TASK OBJECTIVE
The response should consist solely of the lines running from the line with "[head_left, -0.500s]" to the end of the data, retyped exactly.

__________________________________________________

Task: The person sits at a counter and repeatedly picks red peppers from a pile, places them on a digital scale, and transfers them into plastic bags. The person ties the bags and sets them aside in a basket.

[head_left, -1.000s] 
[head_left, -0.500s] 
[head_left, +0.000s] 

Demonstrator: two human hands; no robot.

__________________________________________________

RESPONSE AREA
[head_left, -0.500s] 
[head_left, +0.000s] 

Demonstrator: two human hands; no robot.

The exercise requires no additional output.